家庭どうぶつ白書2017の中で、犬の12歳以上の死因
及び猫の5歳以上の死因で最も多いものとして泌尿器疾患があげられます。
その中でも特に高齢猫では慢性腎不全の占める割合がかなり大きく、
10歳以上の猫の10頭に1頭、
15歳以上の猫の3頭に1頭は
慢性腎不全と言われており、
多くの猫が慢性腎不全に罹患していると感じています。
なんで猫は腎臓病になりやすいの?
現在人と暮らしている猫の先祖はリビアヤマネコと言われており、砂漠で生活していたため少ない飲水量で生活します。
そのため濃縮した尿を作るため腎臓に負担がかかり腎臓病になりやすいのではないかと言われていました。
最近の研究では血液中にあるAIMというタンパク質が腎機能低下時に上手く機能しない事が原因であるとも言われています。
でも慢性腎不全になったら一緒に生活してたら気づくよね?
実は慢性腎不全は一緒に生活していたとしても
すごくわかりづらい疾患なのです。
慢性という名前の通りゆっくり徐々に進行していく病気であり、
初期は水をたくさん飲み、薄いおしっこがたくさん出るようになる程度の症状。
その後進行すると食欲が落ちたり、口臭の悪化、嘔吐や便秘、脱水などが認められます。
後者はかなり進行した状態で認められる症状なので
調子を崩して来院するとかなり進んだ腎不全である事も少なくありません。
家で気づくことは決して多くないのです。
慢性腎不全になったらどのくらい生きられるの?
腎臓病はIRIS(国際獣医腎臓病研究グループ)でステージ分類されており、Creという血液検査の数値で分類されます。
ただしこのCreは腎機能の75%が低下しないと血液検査で上がってきません。
つまり血液検査で上がっている時にはもうそれだけ腎機能が低下しているということになります。
また最近はSDMAという検査にて腎機能が40%程度低下していれば血液検査にて上昇してくる検査も存在します。

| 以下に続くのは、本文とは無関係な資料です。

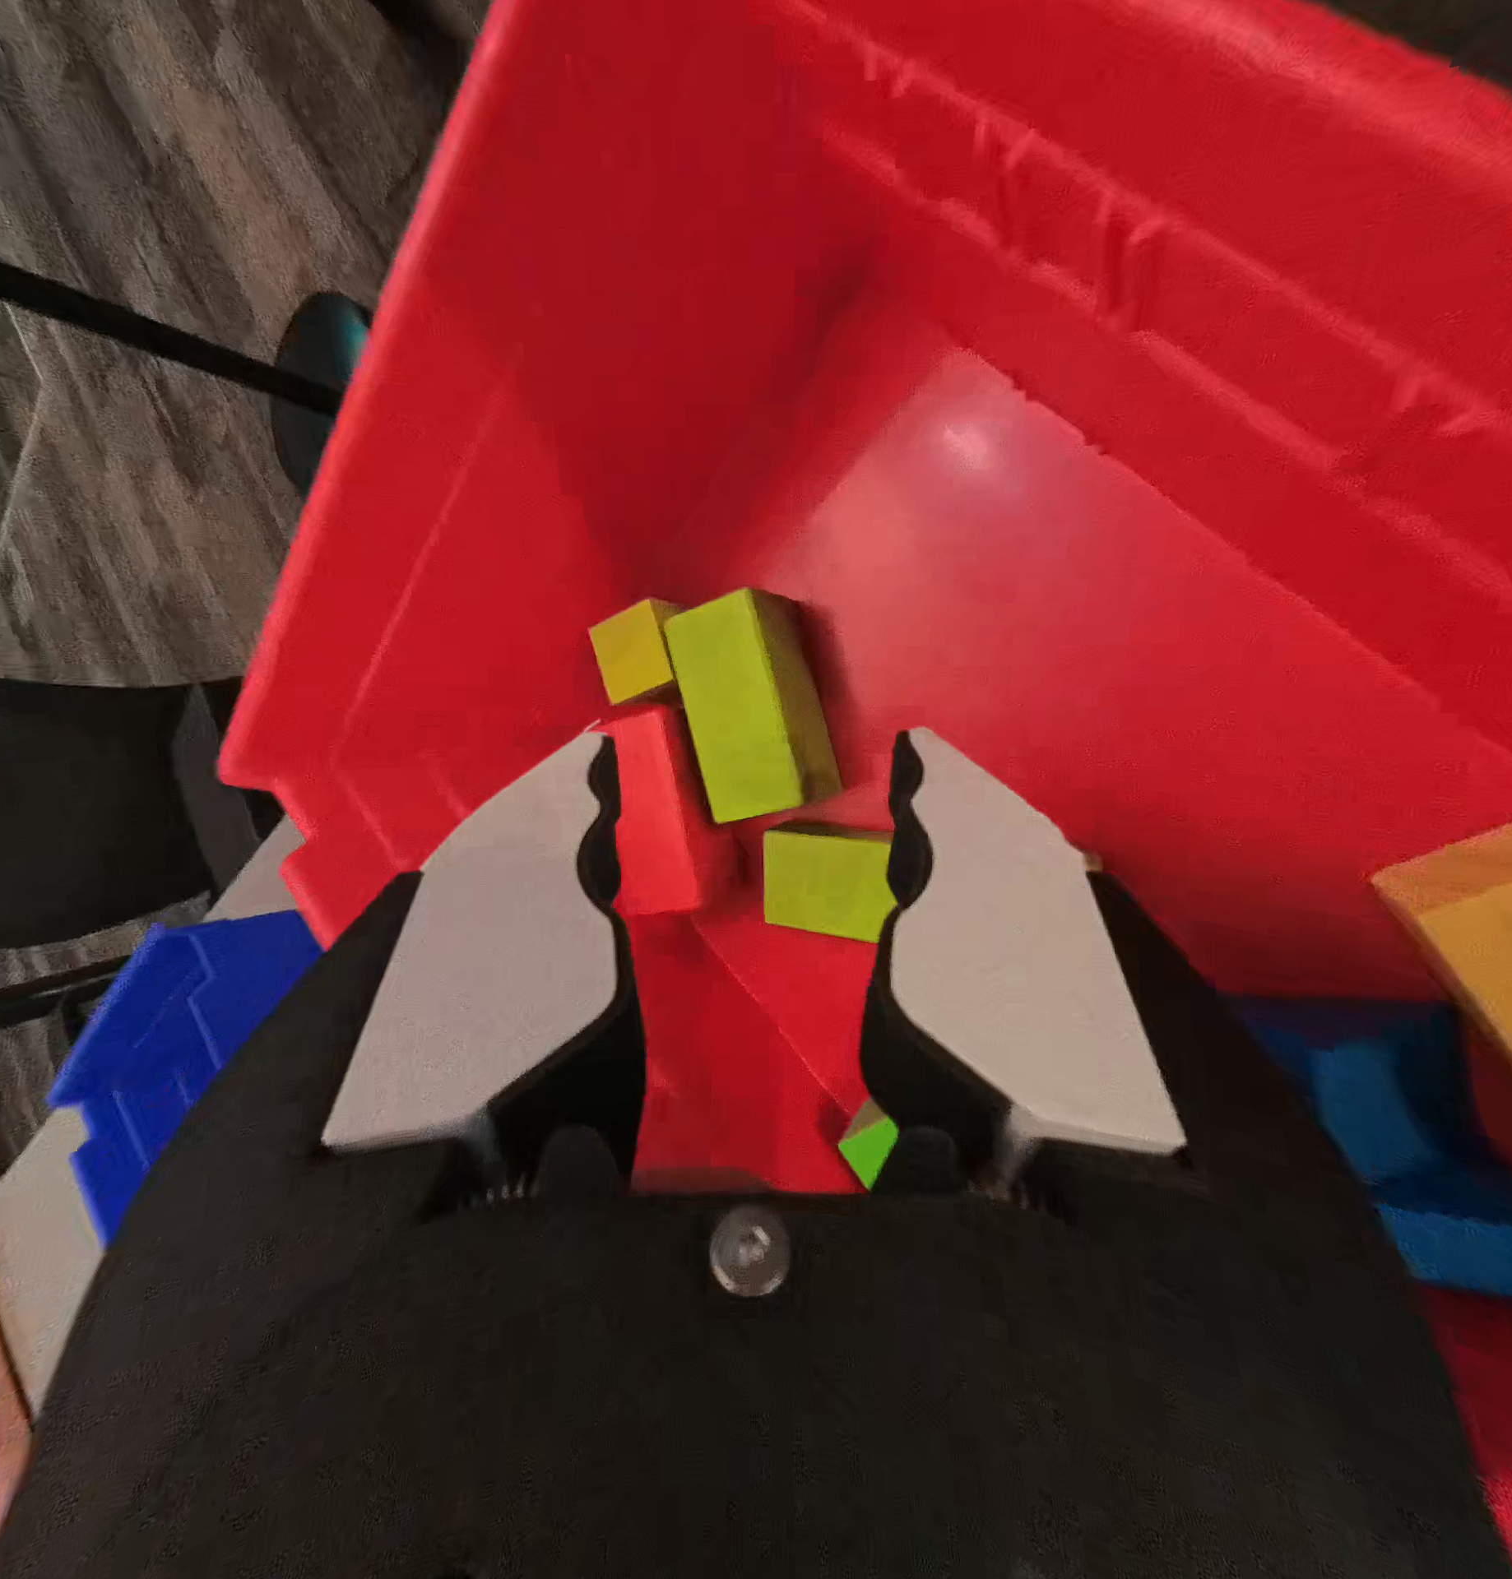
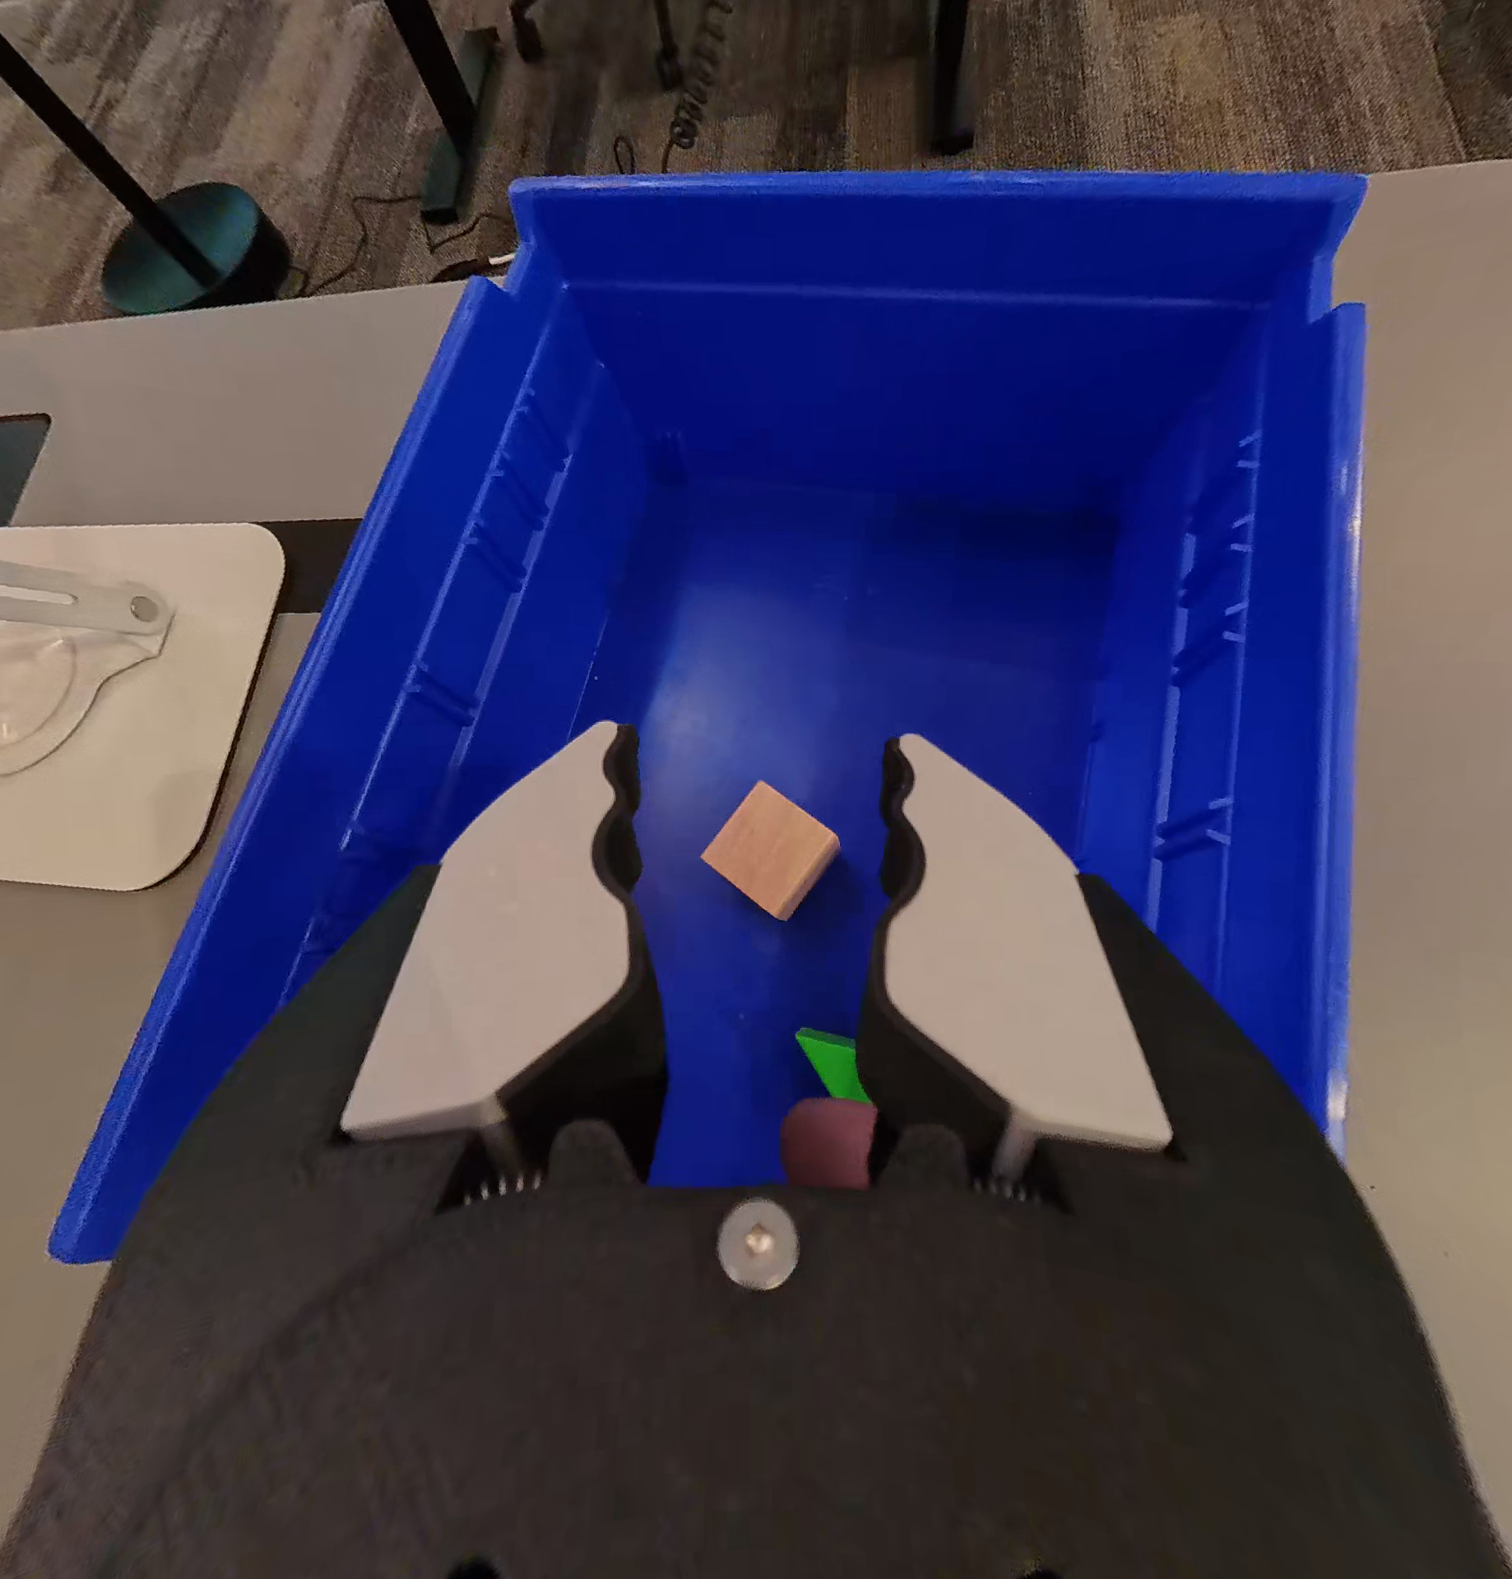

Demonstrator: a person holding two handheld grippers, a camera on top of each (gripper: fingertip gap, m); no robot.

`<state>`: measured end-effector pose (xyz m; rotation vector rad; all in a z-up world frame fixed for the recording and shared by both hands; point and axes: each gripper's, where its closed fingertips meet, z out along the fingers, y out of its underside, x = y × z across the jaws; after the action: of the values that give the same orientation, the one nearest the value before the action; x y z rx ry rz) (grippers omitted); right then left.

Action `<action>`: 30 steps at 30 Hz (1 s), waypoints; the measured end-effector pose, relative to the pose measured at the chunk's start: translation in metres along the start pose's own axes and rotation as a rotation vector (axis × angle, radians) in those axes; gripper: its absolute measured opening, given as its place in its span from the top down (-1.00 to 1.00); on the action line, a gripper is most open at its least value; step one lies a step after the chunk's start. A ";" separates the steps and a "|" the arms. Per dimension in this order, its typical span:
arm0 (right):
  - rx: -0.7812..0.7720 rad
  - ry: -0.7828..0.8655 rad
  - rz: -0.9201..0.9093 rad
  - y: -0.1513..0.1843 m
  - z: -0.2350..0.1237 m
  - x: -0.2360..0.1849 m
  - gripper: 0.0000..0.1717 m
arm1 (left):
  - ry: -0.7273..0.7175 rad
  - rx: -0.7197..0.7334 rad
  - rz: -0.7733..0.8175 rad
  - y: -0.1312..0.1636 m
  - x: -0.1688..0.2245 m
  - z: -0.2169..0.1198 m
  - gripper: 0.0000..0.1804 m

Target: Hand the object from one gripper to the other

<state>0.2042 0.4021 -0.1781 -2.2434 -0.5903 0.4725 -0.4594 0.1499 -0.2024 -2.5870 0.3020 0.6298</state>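
My left gripper (image 1: 753,743) is open over a red bin (image 1: 1077,683). Blocks lie in the bin below its fingers: a red block (image 1: 650,812) by the left pad, a long lime block (image 1: 744,709), a small yellow block (image 1: 629,649) and a lime block (image 1: 825,884) by the right pad. Nothing is gripped. My right gripper (image 2: 759,739) is open above a blue bin (image 2: 906,384). A plain wooden cube (image 2: 770,850) lies on the bin floor between its fingers, with a gap to each pad.
A green piece (image 2: 834,1064) and a purple piece (image 2: 825,1149) lie in the blue bin near my right gripper's base. An orange block (image 1: 1470,931) shows at the right edge of the left wrist view. A white pad (image 2: 111,701) lies on the grey table (image 2: 1453,598).
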 end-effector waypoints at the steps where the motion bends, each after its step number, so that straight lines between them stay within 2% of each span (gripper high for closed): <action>1: 0.006 -0.006 0.001 -0.001 0.000 0.000 0.37 | 0.016 -0.021 -0.007 0.005 0.003 0.007 0.31; 13: 0.138 -0.117 0.071 -0.023 -0.026 -0.006 0.38 | -0.025 -0.104 -0.122 0.023 -0.002 0.046 0.30; 17: 0.150 -0.134 0.056 -0.027 -0.028 -0.014 0.38 | -0.040 -0.077 -0.151 0.020 -0.003 0.049 0.30; 18: 0.153 -0.142 0.054 -0.028 -0.028 -0.016 0.37 | -0.033 -0.077 -0.136 0.020 -0.001 0.048 0.31; 20: 0.148 -0.144 0.044 -0.028 -0.027 -0.019 0.37 | 0.012 -0.050 -0.079 0.018 0.009 0.041 0.45; 22: 0.148 -0.144 0.038 -0.028 -0.027 -0.020 0.37 | 0.140 -0.077 -0.072 0.022 0.027 0.037 0.57; 23: 0.150 -0.149 0.039 -0.029 -0.027 -0.021 0.37 | 0.168 -0.096 -0.080 0.024 0.030 0.037 0.54; 24: 0.151 -0.154 0.040 -0.029 -0.027 -0.022 0.37 | 0.126 -0.090 -0.100 0.023 0.023 0.039 0.40; 25: 0.151 -0.156 0.039 -0.030 -0.027 -0.023 0.37 | 0.115 -0.084 -0.114 0.022 0.020 0.040 0.38; 27: 0.153 -0.154 0.035 -0.030 -0.027 -0.024 0.38 | 0.173 -0.034 -0.118 0.015 0.028 0.042 0.45; 28: 0.154 -0.157 0.032 -0.031 -0.028 -0.026 0.38 | 0.161 -0.040 -0.097 0.016 0.027 0.042 0.55; 30: 0.167 -0.168 0.017 -0.035 -0.031 -0.031 0.38 | 0.159 -0.041 -0.075 0.016 0.027 0.040 0.57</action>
<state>0.1846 0.3882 -0.1273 -2.0641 -0.5948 0.6985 -0.4557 0.1526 -0.2532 -2.6791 0.2430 0.4090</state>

このIRISステージ分類でステージ2を超えた場合、ご飯を腎臓療法食にすることが推奨されています。
◯各ステージにおける生存期間(猫)
ステージ2:1151日(来院時に血液検査でステージ2であった場合)
1151日(点滴にて脱水を補正しステージ2であった場合)
ステージ3:778日(来院時に血液検査でステージ3であった場合)
679日(点滴にて脱水を補正しステージ3であった場合)
ステージ4:103日(来院時に血液検査でステージ4であった場合)
35日(点滴にて脱水を補正しステージ4であった場合)
◯各ステージにおける生存期間(犬)
ステージ1~2:450日以上
ステージ3:140日程度
ステージ4:20日程度
どんな治療があるの?
まず残念ながら、慢性腎不全は治りません。
一度失われた腎機能は戻らないため、残された腎機能を守るため腎臓病の進行を抑える治療や症状に応じた治療が主体となります。
そのためステージ2以降では腎臓療法食に変更することや、腎臓病治療薬であるラプロス®︎の投薬が推奨されます。
また蛋白尿がある場合は蛋白尿を抑える薬、高血圧がある場合は血圧を下げる薬などが必要となります。
その他にリンの吸着剤や皮下点滴などその子に応じて治療が変わります。
早期に発見するには?
血液検査や尿検査にて早期発見することはできます。
高齢猫の場合病期の罹患率も上がるため、定期的に病院で身体検査や血液検査をすると良いかもしれません。